[What you are asked to do] Each record below should be reproduced as it is written, with pictures left out entirely.

[Dataset content]
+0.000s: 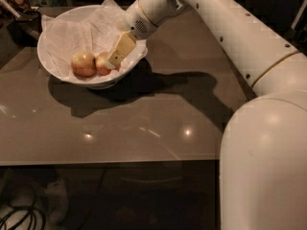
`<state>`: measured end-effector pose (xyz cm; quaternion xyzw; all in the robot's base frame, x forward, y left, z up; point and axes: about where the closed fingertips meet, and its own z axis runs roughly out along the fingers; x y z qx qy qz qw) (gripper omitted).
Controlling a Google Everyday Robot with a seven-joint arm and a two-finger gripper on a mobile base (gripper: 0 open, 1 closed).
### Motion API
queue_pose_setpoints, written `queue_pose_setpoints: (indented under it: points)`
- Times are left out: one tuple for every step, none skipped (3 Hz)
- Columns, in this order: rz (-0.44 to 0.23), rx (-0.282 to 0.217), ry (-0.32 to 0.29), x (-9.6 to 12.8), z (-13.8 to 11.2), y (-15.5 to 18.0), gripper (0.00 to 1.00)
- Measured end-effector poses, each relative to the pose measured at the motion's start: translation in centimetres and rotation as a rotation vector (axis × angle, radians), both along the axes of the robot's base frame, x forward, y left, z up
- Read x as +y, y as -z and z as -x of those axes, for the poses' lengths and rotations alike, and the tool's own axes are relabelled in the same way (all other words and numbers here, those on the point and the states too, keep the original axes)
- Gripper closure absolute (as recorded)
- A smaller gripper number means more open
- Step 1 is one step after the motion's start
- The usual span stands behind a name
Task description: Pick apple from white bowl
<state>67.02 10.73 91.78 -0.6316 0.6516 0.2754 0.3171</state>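
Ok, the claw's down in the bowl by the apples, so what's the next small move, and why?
Probably ease the claw slightly lower onto the red apple. Its tip sits against that apple's right side inside the bowl, and the paler apple lies close on the left. A short, straight descent seems least likely to nudge the wrong one. No grip on the apple shows yet.

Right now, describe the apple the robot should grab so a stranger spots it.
Find the paper-lined white bowl on the table. Of the two fruits inside, the apple wanted is the darker red one, next to the claw, not its paler neighbour.
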Motion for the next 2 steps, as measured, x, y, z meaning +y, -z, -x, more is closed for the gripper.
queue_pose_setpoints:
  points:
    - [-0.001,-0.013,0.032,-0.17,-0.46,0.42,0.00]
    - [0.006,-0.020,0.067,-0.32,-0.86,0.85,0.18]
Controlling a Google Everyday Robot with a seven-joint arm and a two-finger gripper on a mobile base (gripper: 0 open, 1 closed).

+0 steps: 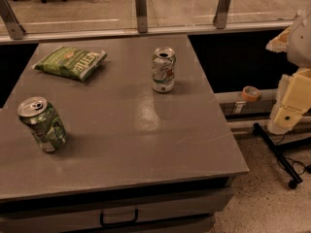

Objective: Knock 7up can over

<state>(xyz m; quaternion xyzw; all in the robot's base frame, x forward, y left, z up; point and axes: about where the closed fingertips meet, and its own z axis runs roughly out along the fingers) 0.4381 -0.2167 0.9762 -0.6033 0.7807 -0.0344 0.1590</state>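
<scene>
- The 7up can (164,70) is standing upright on the desk (146,144).
- The pincer (290,105) is hanging beyond the desk's right edge; I cannot tell its state.

- Dim, amber-tinted light is washing over the whole frame, and the floor (97,6) along the top is glowing brightest
- A soft patch of glare is shining at the centre of the table (121,149), just below the 7up can (164,70)
- The 7up can and the darker can (43,125) at the left are throwing short, faint shadows
- The gripper (287,111), at the right edge, is catching light, pale against the near-black gaps beside the table
</scene>
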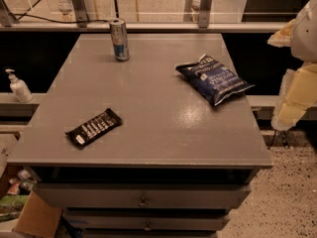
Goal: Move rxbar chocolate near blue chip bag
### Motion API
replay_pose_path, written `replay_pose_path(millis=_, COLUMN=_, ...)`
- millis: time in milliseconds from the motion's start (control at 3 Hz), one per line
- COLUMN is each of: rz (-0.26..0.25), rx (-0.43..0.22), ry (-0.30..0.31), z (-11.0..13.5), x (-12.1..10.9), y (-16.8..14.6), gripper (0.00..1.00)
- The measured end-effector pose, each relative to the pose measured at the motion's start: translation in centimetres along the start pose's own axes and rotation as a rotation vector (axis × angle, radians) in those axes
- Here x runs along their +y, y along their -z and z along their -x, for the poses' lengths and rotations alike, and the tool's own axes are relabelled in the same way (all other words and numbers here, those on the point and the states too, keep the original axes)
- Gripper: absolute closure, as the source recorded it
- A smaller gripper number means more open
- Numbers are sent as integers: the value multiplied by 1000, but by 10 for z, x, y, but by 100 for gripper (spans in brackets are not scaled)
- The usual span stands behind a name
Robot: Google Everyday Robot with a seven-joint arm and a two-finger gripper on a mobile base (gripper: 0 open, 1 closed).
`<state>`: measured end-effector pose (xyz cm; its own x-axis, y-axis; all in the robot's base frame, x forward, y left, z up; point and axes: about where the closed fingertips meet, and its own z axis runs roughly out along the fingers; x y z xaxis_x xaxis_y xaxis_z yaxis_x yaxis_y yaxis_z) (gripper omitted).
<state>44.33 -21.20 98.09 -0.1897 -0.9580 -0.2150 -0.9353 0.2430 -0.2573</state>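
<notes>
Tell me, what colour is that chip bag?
The chip bag is navy with white lettering, camera view; gripper right of the table.

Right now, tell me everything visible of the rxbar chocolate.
The rxbar chocolate is a small flat black wrapper with rows of white lettering and a white patch at its lower-left end. It lies flat and slanted on the grey table, near the front-left corner, touching nothing else. The gripper hangs beyond the table's right edge, far from it.
</notes>
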Motion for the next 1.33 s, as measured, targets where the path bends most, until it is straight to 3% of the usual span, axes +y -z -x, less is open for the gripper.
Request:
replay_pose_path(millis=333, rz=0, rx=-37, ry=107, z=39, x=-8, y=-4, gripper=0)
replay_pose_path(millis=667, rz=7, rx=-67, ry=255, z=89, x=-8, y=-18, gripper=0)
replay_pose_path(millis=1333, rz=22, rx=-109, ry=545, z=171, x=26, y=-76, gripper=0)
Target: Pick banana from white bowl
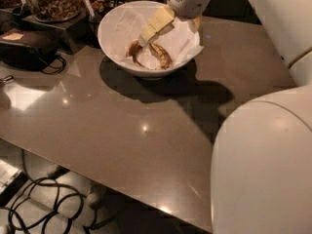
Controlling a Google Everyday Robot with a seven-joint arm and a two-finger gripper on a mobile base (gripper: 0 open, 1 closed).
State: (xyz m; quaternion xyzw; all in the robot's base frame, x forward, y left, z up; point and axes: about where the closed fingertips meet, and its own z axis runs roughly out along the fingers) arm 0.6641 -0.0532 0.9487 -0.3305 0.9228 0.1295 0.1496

[Result of this exercise]
+0.000s: 
`<state>`: measured end-effector pose (xyz cm; quaternion xyzw; all in the robot's base frame, x forward, y left, z up; point and axes: about where the closed fingertips meet, and its own z axis runs roughly out along the fingers; x y z qx qy qz qw) (gripper omitted).
Controlling a Google Everyday Robot with a seven-joint arm and a two-finger gripper on a mobile base (gripper: 0 open, 1 closed).
### Motion API
queue_pose_setpoints, written `queue_pose_setpoints: (indented under it: points)`
- Times are left out: one tuple for every step, none skipped (3 Hz)
- Columns, in this order: rz (-0.44 to 0.23), rx (-0.282 to 0.217), ry (-0.32 to 0.29), x (-9.6 to 12.8), z (-13.8 to 11.2), y (-15.5 to 18.0), gripper (0.00 to 1.00)
- Measured end-effector poses, each relative to the pose measured at the motion's start: translation in centimetres and rotation as a rotation vector (axis × angle, radians), both along the axes of the robot's base frame, x forward, y left, z up
- Read x as +y, y as -z and z as -x of those axes, for the poses' lengths and rotations alike, and the tool's own axes are relabelled in the same way (all other words and numbers here, those on the point and the states too, keep the original axes)
- Gripper closure absolute (as recorded)
- A smaller gripper number means more open
- Step 1 is one step after the motion's start
- The usual span stands behind a name
Task description: Pick apple from white bowl
<state>67.02 10.73 91.78 -0.6316 0.6516 0.2754 0.3171</state>
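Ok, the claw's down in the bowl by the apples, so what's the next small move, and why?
Probably ease the claw slightly lower onto the red apple. Its tip sits against that apple's right side inside the bowl, and the paler apple lies close on the left. A short, straight descent seems least likely to nudge the wrong one. No grip on the apple shows yet.

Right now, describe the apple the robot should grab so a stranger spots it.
Find the paper-lined white bowl on the table. Of the two fruits inside, the apple wanted is the darker red one, next to the claw, not its paler neighbour.
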Motion for the next 2 steps, as measured, x, y, z meaning +y, -z, -x, more is closed for the gripper.
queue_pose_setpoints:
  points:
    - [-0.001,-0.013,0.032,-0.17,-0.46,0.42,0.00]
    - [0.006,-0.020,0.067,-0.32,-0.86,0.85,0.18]
Controlling a Google Everyday Robot with a seven-joint arm and a two-finger gripper on a mobile base (gripper: 0 open, 1 closed).

+0 steps: 

Objective: Knock 7up can over

<state>(xyz m; quaternion xyzw; all in the robot's base frame, x forward, y left, z up; point and axes: about where the closed fingertips meet, and its own z axis runs roughly out along the fingers) 0.4381 -0.2167 0.9762 -0.6033 0.7807 -0.0344 0.1590</state>
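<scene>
- The 7up can (164,70) is standing upright on the desk (146,144).
- The pincer (290,105) is hanging beyond the desk's right edge; I cannot tell its state.

- Dim, amber-tinted light is washing over the whole frame, and the floor (97,6) along the top is glowing brightest
- A soft patch of glare is shining at the centre of the table (121,149), just below the 7up can (164,70)
- The 7up can and the darker can (43,125) at the left are throwing short, faint shadows
- The gripper (287,111), at the right edge, is catching light, pale against the near-black gaps beside the table
</scene>
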Goal: Move rxbar chocolate near blue chip bag
### Motion API
replay_pose_path, written `replay_pose_path(millis=_, COLUMN=_, ...)`
- millis: time in milliseconds from the motion's start (control at 3 Hz), one per line
- COLUMN is each of: rz (-0.26..0.25), rx (-0.43..0.22), ry (-0.30..0.31), z (-11.0..13.5), x (-12.1..10.9), y (-16.8..14.6), gripper (0.00..1.00)
- The measured end-effector pose, each relative to the pose measured at the motion's start: translation in centimetres along the start pose's own axes and rotation as a rotation vector (axis × angle, radians) in those axes
- Here x runs along their +y, y along their -z and z along their -x, for the poses' lengths and rotations alike, and the tool's own axes are relabelled in the same way (all other words and numbers here, those on the point and the states too, keep the original axes)
- Gripper: absolute closure, as the source recorded it
- A smaller gripper number means more open
- Numbers are sent as integers: the value multiplied by 1000, but by 10 for z, x, y, but by 100 for gripper (spans in brackets are not scaled)
- The usual span stands behind a name
Robot: Google Everyday Robot with a seven-joint arm and a two-finger gripper on a mobile base (gripper: 0 open, 1 closed).
`<state>`: measured end-effector pose (xyz cm; its own x-axis, y-axis; all in the robot's base frame, x forward, y left, z up; point and axes: about where the closed fingertips meet, and its own z axis runs roughly out along the fingers; x y z xaxis_x xaxis_y xaxis_z yaxis_x yaxis_y yaxis_z) (gripper omitted).
<state>44.33 -21.20 98.09 -0.1897 -0.9580 -0.2150 -0.9353 0.2430 -0.2573</state>
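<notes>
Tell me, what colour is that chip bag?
The chip bag is navy with white lettering, camera view; gripper right of the table.

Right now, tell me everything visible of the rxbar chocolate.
The rxbar chocolate is a small flat black wrapper with rows of white lettering and a white patch at its lower-left end. It lies flat and slanted on the grey table, near the front-left corner, touching nothing else. The gripper hangs beyond the table's right edge, far from it.
</notes>
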Motion for the next 1.33 s, as measured, targets where the path bends most, until it is straight to 3% of the usual span, axes +y -z -x, less is open for the gripper.
Request:
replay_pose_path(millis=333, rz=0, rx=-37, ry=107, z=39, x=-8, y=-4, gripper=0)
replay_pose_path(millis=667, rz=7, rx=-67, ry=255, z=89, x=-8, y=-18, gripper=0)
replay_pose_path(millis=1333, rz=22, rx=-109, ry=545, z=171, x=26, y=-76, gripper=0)
Target: Pick banana from white bowl
Controlling a Google Everyday Robot with a seven-joint arm and a two-finger gripper on a mobile base (gripper: 0 open, 1 closed).
State: (xyz m; quaternion xyzw; all in the robot's base frame, x forward, y left, z up; point and axes: about where the closed fingertips meet, and its own z axis runs roughly out along the fingers) arm 0.6641 -0.0532 0.9487 -0.3305 0.9228 0.1295 0.1496

Nothing further remains for this exercise.